**Task item:**
When you reach the line in the data below that contains "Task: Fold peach", please start repeating lines exactly, and stop after the line that contains "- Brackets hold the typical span", repeating nothing else.
[Start of Attachment]
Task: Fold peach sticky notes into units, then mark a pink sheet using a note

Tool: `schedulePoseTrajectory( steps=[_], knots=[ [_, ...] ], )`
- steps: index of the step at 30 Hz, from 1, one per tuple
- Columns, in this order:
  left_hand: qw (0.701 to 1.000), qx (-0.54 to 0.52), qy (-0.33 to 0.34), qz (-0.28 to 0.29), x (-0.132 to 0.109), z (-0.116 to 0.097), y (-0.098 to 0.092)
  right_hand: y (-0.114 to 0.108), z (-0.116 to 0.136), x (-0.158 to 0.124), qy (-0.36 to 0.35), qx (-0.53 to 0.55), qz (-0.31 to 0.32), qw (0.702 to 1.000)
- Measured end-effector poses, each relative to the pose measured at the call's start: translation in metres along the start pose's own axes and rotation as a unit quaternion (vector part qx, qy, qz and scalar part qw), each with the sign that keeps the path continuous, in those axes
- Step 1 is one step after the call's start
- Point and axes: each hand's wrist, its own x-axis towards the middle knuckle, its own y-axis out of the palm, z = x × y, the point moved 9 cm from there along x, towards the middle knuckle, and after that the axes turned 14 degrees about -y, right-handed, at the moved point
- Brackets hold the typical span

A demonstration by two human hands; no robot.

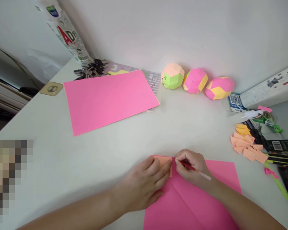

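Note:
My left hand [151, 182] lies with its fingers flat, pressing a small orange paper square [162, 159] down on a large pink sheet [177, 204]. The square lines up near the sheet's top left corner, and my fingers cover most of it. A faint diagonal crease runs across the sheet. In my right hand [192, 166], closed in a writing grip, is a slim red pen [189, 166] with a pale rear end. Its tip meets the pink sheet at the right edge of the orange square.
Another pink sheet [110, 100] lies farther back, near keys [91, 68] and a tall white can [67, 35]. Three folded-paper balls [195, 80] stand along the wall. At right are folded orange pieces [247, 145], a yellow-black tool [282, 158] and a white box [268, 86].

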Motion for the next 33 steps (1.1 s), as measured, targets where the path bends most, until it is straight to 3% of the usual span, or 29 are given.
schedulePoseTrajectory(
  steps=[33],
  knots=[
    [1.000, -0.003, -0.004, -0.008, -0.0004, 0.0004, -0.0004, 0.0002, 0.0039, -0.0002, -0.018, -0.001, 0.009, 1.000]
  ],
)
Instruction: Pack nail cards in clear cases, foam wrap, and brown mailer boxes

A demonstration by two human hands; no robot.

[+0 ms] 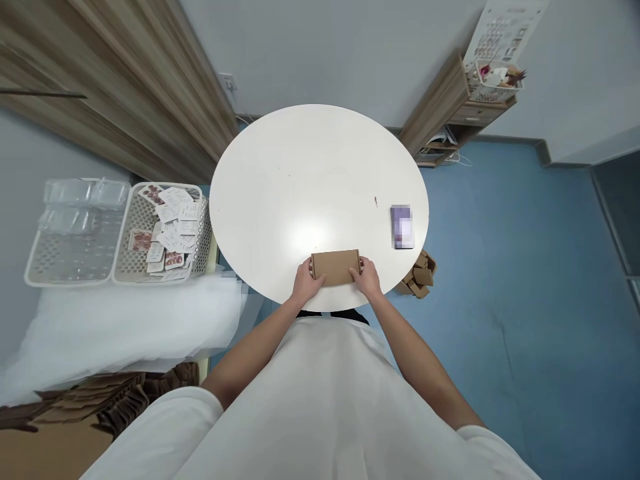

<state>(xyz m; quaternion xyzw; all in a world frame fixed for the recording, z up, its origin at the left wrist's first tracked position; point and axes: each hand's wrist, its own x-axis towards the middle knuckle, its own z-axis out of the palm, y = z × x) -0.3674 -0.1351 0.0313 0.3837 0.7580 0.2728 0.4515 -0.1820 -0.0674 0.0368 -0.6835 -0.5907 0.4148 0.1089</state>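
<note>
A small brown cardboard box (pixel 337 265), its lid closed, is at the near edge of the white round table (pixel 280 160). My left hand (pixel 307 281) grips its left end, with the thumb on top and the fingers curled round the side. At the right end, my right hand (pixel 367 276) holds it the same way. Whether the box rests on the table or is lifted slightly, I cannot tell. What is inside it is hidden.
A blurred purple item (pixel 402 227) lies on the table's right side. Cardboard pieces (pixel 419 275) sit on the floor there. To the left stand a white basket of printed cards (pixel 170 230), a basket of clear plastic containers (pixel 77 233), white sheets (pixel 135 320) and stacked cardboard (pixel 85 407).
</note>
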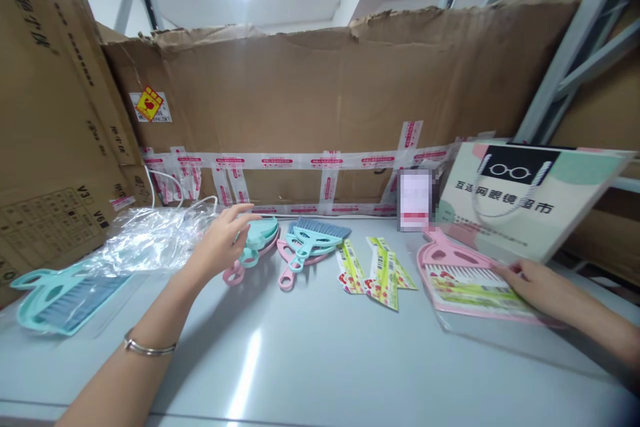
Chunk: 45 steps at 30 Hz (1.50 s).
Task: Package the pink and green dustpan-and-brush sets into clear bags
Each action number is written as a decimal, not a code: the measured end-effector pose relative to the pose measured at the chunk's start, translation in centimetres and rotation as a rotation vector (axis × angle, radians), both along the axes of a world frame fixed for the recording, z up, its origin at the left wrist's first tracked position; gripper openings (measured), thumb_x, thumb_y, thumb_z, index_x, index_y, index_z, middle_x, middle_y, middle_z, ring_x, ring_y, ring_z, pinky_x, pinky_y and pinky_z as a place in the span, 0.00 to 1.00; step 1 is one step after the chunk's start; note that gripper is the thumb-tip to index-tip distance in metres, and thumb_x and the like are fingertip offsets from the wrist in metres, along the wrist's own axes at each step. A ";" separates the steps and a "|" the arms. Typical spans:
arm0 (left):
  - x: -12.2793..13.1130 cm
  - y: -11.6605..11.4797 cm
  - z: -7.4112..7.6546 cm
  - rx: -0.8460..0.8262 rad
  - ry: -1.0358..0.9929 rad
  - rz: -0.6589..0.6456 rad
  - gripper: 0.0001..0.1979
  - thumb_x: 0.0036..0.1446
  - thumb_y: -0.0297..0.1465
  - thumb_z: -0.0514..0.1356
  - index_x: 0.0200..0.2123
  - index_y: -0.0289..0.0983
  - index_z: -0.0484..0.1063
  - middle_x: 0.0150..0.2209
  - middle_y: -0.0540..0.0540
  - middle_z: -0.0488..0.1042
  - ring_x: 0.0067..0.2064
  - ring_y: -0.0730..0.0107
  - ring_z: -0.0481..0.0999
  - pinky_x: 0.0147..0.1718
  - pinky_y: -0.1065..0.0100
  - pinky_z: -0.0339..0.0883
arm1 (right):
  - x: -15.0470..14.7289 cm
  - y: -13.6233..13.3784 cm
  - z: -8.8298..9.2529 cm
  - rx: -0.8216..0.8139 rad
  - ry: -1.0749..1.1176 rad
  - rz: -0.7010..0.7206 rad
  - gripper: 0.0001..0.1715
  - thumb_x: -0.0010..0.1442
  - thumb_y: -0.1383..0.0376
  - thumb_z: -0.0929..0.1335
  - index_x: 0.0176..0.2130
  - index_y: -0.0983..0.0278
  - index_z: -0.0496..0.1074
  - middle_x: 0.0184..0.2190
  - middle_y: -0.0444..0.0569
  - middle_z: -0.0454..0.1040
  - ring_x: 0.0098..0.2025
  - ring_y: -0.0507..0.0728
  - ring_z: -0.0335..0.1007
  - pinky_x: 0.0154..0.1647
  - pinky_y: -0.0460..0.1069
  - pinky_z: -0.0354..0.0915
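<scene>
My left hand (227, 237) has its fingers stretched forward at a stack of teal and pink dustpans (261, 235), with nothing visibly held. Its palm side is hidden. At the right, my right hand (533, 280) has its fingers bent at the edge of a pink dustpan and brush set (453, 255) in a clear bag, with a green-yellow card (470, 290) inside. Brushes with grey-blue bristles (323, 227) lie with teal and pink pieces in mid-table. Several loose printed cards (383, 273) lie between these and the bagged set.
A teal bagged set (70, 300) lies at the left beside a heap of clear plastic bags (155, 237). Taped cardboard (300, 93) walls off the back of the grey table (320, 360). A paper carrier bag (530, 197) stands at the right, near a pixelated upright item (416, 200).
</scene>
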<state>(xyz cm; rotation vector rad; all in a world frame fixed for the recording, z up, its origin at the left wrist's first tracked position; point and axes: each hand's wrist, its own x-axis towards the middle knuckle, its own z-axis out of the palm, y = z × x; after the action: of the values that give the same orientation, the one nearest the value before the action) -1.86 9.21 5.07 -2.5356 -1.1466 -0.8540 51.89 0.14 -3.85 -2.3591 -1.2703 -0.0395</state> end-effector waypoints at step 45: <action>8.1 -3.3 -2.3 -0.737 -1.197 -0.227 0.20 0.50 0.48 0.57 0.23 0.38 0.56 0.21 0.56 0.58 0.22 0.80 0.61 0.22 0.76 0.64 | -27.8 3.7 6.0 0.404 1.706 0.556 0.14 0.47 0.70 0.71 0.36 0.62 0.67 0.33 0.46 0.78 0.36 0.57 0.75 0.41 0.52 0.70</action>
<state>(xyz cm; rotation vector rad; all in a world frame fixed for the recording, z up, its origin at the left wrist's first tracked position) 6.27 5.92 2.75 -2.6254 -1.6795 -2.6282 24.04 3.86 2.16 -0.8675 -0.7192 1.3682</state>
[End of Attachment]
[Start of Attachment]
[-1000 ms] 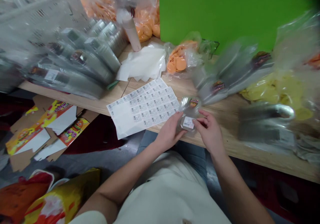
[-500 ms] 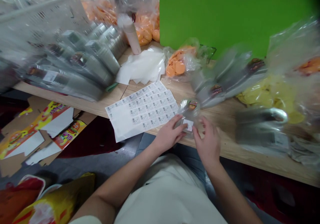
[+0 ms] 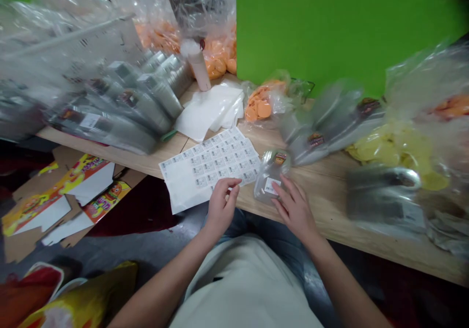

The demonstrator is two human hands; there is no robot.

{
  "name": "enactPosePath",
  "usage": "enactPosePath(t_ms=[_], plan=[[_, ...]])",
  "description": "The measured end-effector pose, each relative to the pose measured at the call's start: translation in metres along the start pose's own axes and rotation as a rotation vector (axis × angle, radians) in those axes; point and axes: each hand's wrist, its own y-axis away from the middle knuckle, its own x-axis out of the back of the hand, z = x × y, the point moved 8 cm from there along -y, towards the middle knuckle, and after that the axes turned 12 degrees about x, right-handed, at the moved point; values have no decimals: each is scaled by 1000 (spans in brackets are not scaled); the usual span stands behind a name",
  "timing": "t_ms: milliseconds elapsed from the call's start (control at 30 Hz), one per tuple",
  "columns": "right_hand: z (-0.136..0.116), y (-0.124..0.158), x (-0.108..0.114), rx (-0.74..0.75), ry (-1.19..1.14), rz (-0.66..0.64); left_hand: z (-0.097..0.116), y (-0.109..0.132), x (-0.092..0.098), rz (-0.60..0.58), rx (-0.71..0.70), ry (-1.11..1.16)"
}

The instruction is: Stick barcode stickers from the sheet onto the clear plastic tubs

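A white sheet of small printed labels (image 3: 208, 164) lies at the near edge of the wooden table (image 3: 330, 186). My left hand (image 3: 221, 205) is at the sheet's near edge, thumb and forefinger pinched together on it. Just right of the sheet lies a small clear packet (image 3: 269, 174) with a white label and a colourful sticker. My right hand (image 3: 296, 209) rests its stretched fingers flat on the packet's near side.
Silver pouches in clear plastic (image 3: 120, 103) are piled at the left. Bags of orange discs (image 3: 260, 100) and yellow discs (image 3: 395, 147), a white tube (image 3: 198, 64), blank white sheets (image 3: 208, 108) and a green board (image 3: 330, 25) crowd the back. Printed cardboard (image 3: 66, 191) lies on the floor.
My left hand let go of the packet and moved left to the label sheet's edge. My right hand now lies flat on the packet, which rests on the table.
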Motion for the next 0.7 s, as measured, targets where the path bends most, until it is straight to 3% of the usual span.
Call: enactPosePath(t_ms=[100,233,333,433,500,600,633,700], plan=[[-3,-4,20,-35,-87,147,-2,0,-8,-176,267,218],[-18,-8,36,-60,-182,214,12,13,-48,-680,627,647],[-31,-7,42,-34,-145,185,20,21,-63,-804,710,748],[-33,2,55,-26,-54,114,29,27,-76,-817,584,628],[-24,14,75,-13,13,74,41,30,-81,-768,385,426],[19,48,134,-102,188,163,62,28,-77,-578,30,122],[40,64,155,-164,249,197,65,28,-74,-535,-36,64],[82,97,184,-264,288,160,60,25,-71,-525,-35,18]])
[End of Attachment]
**Result of the task:**
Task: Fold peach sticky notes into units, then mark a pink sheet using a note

Tool: `schedulePoseTrajectory( steps=[_], knots=[ [_, ...] ], )`
- steps: index of the step at 30 Hz, from 1, one per tuple
- Columns, in this order:
  left_hand: qw (0.701 to 1.000), qx (-0.54 to 0.52), qy (-0.33 to 0.34), qz (-0.28 to 0.29), x (-0.132 to 0.109), z (-0.116 to 0.097), y (-0.098 to 0.092)
  right_hand: y (-0.114 to 0.108), z (-0.116 to 0.136), x (-0.158 to 0.124), qy (-0.36 to 0.35), qx (-0.53 to 0.55), qz (-0.31 to 0.32), qw (0.702 to 1.000)
- Measured end-effector poses, each relative to the pose measured at the call's start: translation in metres along the start pose's own axes and rotation as a unit quaternion (vector part qx, qy, qz and scalar part qw), each with the sign that keeps the path continuous, in those axes
- Step 1 is one step after the call's start
- Point and axes: each hand's wrist, its own x-axis towards the middle knuckle, its own y-axis out of the palm, z = x × y, the point moved 9 cm from there along x, towards the middle knuckle, and after that the axes turned 14 degrees about -y, right-handed, at the moved point
- Brackets hold the typical span

Further output is not needed for this exercise.